A little planning can save you time and money. The Valley of the Kings is a perfect example. When you buy your entry ticket, it gives you access to the Valley but more importantly to 3 tombs. This is where research comes in. You can of course buy extra tomb tickets, but to be honest, if you pick the right 3, then there’s just no need to look at the others which will come in as very poor seconds. A note here is also that you have to pay extra to get into King Tuts tomb. Only do this if you really want to say “I have been in Kings Tuts tomb”, otherwise give it a miss, it’s definitely not the best of the tombs in the Valley of the Kings.

7. Overnight trains

why pay for a night in a hotel ? Overnight trains from Cairo to Aswan / Luxor and from Luxor / Aswan to Cairo are great for a couple of reasons. 1 They are very cheap and 2, they take the place of an overnight hotel stay.
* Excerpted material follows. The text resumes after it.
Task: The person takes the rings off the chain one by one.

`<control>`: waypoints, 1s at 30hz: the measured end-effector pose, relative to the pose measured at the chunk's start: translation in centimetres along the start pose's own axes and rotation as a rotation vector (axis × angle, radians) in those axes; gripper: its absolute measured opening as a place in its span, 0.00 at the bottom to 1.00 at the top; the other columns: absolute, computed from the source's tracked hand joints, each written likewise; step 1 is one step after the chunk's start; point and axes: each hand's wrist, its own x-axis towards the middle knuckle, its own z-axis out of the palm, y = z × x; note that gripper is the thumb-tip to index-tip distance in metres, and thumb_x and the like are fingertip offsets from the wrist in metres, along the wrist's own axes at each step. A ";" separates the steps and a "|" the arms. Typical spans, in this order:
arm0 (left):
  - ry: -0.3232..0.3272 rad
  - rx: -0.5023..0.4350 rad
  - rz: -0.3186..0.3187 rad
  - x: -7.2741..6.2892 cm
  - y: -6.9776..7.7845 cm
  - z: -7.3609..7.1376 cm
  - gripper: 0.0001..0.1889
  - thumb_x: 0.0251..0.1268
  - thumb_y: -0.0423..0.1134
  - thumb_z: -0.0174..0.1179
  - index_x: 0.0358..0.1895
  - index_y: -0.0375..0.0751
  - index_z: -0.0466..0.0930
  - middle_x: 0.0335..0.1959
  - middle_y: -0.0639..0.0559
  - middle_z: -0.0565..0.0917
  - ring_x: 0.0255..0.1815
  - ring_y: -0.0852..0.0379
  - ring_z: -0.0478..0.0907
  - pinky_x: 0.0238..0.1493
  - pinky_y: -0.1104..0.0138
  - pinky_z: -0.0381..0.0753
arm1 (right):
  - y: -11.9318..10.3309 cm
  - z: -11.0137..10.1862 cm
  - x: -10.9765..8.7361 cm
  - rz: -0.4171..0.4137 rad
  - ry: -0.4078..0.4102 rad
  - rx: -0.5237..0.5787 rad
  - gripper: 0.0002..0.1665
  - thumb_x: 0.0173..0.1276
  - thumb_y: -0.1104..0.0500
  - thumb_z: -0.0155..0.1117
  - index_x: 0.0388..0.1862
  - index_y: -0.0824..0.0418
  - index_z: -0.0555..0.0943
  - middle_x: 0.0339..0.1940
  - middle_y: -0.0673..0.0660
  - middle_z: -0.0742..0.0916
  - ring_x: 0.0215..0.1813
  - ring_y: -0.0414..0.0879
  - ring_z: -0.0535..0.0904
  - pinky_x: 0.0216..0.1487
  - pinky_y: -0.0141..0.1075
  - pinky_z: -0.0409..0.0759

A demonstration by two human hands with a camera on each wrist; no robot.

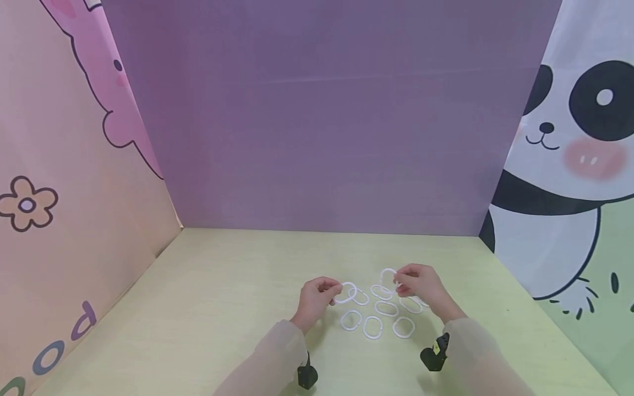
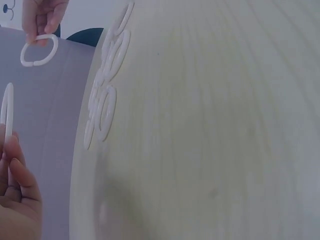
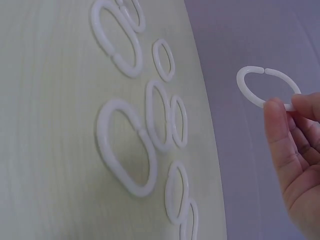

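White, oval split rings are in both hands and on the table. My left hand (image 1: 315, 301) pinches one ring (image 1: 355, 290) between thumb and fingers; in the left wrist view this ring (image 2: 10, 107) stands edge-on, above the tabletop. To the right, my right hand (image 1: 421, 283) pinches another ring (image 1: 388, 269) by one side, also raised. A small gap shows in this ring (image 3: 242, 82) on the side away from the fingers. Between and below the hands several loose rings (image 1: 364, 327) lie flat, some close together, including a large one (image 3: 102, 135) in the right wrist view.
The pale wood-look table (image 1: 223, 308) ends at a purple back panel (image 1: 322, 137). Printed panels flank it, with a panda (image 1: 550, 231) at right and a flower (image 1: 27, 204) at left. A small black camera (image 1: 307, 377) hangs at each wrist.
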 end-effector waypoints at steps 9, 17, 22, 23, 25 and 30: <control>0.001 -0.027 -0.030 -0.1 0.0 -0.1 0.05 0.57 0.37 0.64 0.33 0.39 0.82 0.28 0.49 0.82 0.19 0.60 0.74 0.30 0.61 0.78 | 0.7 -2.2 -1.0 0.034 0.003 -0.054 0.17 0.66 0.63 0.57 0.43 0.79 0.73 0.30 0.58 0.83 0.28 0.46 0.80 0.33 0.36 0.81; 0.007 -0.030 -0.038 -0.2 0.1 -0.1 0.05 0.58 0.36 0.63 0.34 0.38 0.82 0.27 0.51 0.82 0.20 0.60 0.75 0.31 0.61 0.79 | 1.8 -3.9 -1.9 0.051 0.005 -0.070 0.16 0.66 0.65 0.56 0.42 0.81 0.73 0.31 0.62 0.83 0.27 0.46 0.80 0.32 0.36 0.81; 0.004 -0.031 -0.040 -0.2 0.1 -0.1 0.05 0.58 0.36 0.63 0.35 0.38 0.82 0.28 0.50 0.82 0.20 0.60 0.75 0.30 0.63 0.79 | 2.6 -4.8 -2.5 0.062 0.001 -0.066 0.16 0.66 0.66 0.55 0.42 0.83 0.73 0.30 0.61 0.83 0.27 0.45 0.80 0.32 0.37 0.81; 0.003 -0.031 -0.039 -0.2 0.2 -0.1 0.06 0.58 0.36 0.63 0.35 0.38 0.82 0.28 0.51 0.82 0.20 0.60 0.75 0.30 0.63 0.78 | 2.8 -5.0 -2.6 0.065 0.002 -0.066 0.16 0.66 0.66 0.55 0.42 0.83 0.73 0.29 0.61 0.83 0.27 0.45 0.80 0.32 0.37 0.81; 0.001 -0.031 -0.041 -0.2 0.2 0.0 0.06 0.58 0.37 0.63 0.35 0.38 0.82 0.28 0.50 0.82 0.21 0.60 0.75 0.30 0.63 0.78 | 3.1 -5.3 -2.8 0.077 0.005 -0.071 0.17 0.67 0.65 0.56 0.42 0.83 0.73 0.30 0.60 0.83 0.27 0.45 0.80 0.32 0.36 0.81; -0.002 -0.028 -0.043 0.0 0.1 0.1 0.06 0.58 0.37 0.63 0.35 0.38 0.82 0.29 0.49 0.82 0.21 0.60 0.75 0.30 0.62 0.78 | 3.8 -6.0 -3.0 0.107 0.005 -0.079 0.18 0.67 0.64 0.56 0.42 0.83 0.72 0.29 0.59 0.83 0.26 0.44 0.80 0.31 0.36 0.81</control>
So you not only do not have to waste a whole day travelling (the train ride from Cairo to Aswan is around 12 hours) but you lso save on not needing a hotel for the night. If you happened to want extra comfort, you can actually upgrade to a private sleeper cabin on the trains and whilst it will cost you about £35 you get a bed, an evening meal and breakfast. So once again a great little budget tip

8. Don’t give Baksheesh to everyone who asks for it ! If you do not know what Baksheesh is, you will do by the time you get back from Egypt. Baksheesh is a tip in Egypt for doing just about anything, this can be carrying your bags, taking a photo for you, being in a photo with you ! or even in the case of children, a tip just for the asking. So just be careful, if you gave to everyone who asked for it, you would end up having anything but a budget holiday in Egypt !

9. Take lots of pens !

This may sound odd, but if you offer an Egyptian child a pen or a quid, the kids will take the pens every time. Pens are hard to come in Egypt and so if you take a box of 50, you’ll be very popular indeed.

10. Have a big breakfast

Don’t forget that breakfast will almost certainly be included in your hotel stay, so make the most of it and have a hearty breakfast and with most hotels (although you may have to ask) if you are leaving early, they will even box up a continental breakfast for you.